:: Activity ::
Your answer should consist only of the lines below from the one with "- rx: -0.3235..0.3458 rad" through the one with "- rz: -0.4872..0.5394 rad", copied exactly.

══ Data provided

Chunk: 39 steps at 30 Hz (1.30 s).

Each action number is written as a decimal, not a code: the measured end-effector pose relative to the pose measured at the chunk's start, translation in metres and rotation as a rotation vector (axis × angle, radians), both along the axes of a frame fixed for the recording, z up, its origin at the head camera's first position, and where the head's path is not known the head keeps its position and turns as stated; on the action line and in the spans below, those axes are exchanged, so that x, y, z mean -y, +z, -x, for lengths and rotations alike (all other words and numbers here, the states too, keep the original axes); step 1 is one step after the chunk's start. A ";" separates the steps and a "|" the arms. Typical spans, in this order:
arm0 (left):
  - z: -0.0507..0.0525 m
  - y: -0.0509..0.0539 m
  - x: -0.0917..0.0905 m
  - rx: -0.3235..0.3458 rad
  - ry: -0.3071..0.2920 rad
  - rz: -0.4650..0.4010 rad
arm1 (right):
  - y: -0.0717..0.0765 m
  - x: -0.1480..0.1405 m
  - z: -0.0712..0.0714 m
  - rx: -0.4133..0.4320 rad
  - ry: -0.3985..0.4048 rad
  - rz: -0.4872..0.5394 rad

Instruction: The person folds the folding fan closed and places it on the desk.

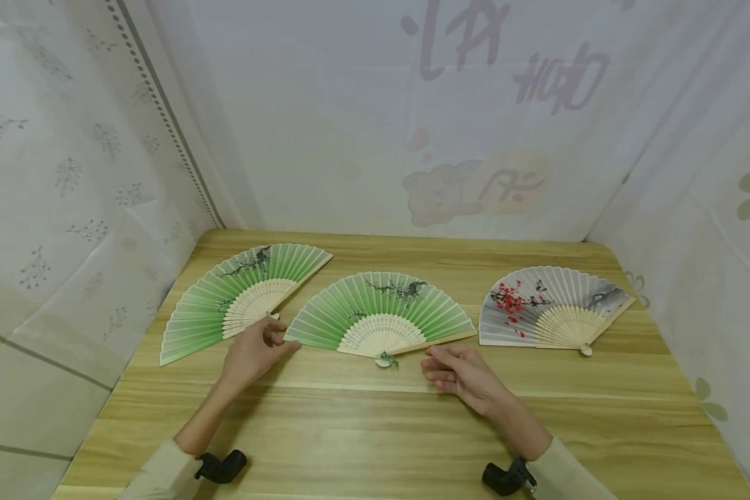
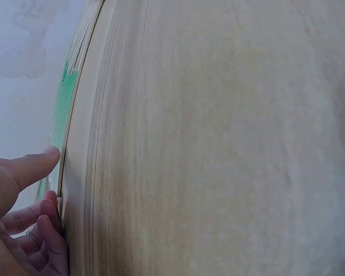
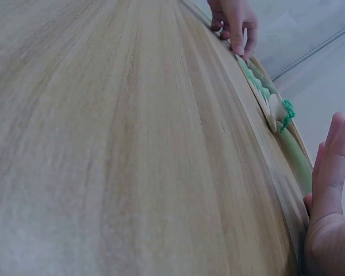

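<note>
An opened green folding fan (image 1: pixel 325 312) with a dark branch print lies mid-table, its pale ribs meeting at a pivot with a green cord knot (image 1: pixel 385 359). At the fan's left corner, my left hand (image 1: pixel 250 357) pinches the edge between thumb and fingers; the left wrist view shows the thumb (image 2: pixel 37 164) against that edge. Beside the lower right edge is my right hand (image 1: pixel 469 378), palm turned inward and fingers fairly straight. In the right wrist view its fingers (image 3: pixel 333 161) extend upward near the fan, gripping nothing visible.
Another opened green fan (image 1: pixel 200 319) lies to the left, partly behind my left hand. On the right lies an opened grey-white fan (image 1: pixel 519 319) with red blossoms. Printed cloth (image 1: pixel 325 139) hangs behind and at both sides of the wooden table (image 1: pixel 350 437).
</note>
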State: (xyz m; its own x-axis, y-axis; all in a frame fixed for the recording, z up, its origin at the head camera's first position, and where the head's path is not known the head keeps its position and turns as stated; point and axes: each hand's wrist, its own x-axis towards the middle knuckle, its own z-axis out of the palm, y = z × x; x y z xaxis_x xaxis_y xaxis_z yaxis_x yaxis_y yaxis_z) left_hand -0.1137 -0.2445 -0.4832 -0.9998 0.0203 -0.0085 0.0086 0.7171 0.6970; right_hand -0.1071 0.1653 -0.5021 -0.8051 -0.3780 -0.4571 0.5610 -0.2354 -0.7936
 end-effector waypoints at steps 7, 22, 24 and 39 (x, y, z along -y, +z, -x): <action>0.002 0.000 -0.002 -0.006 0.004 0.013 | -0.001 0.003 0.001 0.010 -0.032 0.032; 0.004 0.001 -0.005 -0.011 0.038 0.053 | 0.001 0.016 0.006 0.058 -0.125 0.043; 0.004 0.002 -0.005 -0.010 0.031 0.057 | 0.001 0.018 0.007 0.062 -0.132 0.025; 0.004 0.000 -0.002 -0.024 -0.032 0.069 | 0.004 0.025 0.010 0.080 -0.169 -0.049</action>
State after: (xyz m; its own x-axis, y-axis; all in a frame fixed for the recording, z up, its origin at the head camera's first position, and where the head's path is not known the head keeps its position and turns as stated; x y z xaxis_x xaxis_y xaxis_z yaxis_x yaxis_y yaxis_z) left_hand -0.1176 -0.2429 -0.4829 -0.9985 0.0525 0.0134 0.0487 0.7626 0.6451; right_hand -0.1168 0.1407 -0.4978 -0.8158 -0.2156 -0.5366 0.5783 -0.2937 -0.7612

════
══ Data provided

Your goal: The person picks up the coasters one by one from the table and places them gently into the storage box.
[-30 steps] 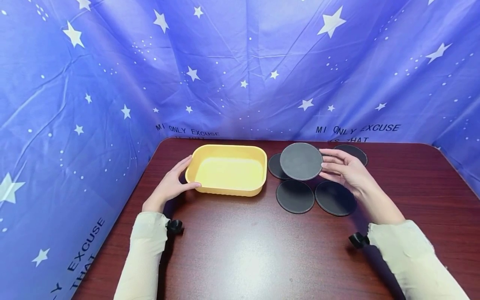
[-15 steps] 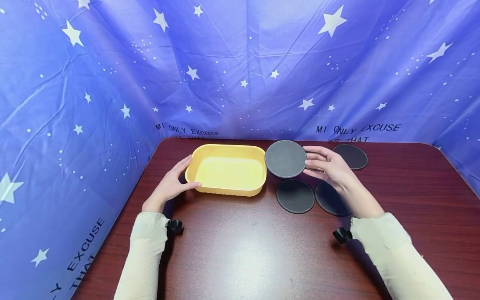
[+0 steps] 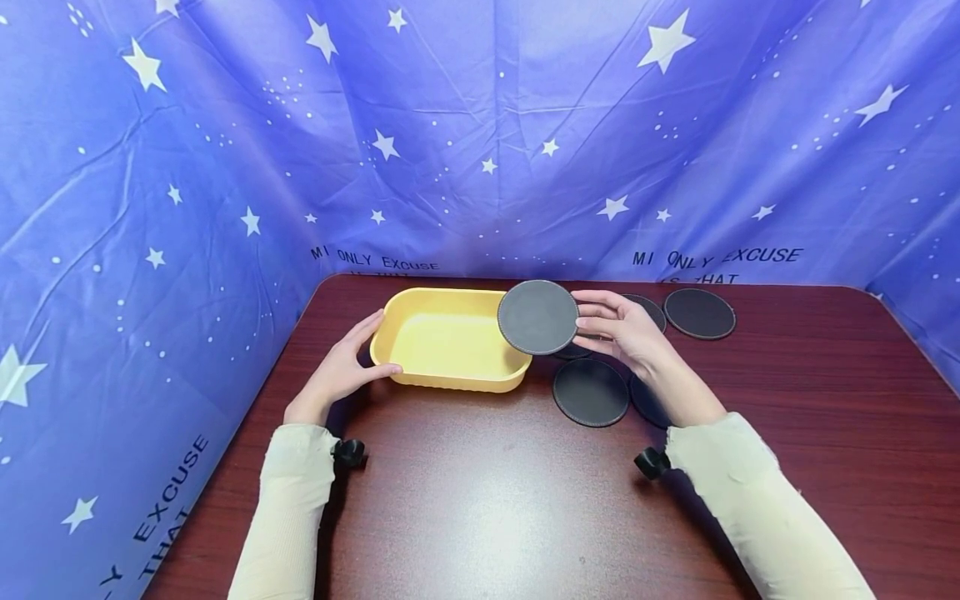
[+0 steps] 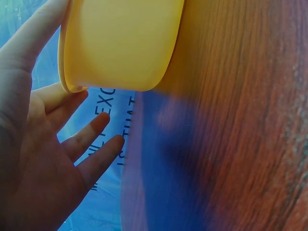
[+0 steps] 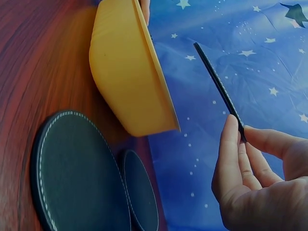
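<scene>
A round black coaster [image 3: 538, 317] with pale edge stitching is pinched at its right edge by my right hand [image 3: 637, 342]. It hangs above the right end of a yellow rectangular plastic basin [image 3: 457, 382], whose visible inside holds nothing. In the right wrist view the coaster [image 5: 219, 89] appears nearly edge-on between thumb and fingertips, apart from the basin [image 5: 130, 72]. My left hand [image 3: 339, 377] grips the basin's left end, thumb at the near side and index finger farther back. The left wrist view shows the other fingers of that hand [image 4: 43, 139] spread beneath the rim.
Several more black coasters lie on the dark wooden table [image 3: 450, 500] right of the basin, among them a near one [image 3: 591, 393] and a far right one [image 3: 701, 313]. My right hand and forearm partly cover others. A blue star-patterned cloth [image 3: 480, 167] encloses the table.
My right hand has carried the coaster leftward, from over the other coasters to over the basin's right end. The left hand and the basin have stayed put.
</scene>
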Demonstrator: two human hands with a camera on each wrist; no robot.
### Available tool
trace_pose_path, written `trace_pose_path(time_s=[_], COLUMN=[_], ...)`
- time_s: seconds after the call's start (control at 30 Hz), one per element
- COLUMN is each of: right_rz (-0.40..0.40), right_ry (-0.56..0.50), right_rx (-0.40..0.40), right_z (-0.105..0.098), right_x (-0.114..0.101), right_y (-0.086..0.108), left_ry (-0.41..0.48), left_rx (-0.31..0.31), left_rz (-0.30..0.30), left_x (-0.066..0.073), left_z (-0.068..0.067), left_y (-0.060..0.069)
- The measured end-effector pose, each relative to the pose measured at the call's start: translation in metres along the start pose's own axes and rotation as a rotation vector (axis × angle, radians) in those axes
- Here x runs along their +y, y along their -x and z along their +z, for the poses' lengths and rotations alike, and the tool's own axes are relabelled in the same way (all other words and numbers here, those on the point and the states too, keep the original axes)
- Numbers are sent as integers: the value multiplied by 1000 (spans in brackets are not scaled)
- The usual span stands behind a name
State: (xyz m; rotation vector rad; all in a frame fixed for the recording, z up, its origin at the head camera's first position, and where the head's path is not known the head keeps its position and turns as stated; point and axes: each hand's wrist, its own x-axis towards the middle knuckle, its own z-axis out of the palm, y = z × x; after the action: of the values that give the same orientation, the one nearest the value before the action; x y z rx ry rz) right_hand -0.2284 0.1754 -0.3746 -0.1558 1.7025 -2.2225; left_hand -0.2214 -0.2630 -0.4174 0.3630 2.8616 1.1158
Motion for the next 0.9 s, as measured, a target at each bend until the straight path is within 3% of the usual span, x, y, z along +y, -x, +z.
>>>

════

:: Answer box ::
  - rx: -0.3235..0.3458 rad
  - ry: -0.3071..0.2920 rad
  - rz: -0.4650..0.4010 rad
arm1 (right):
  - y: -0.0717..0.0765 m
  - x: -0.1480..0.1405 m
  - z: -0.0712..0.0714 m
  - rx: -0.4133..0.4320 rad
  - ry: -0.3985..0.4048 rad
  - rz: -0.4872..0.5394 rad

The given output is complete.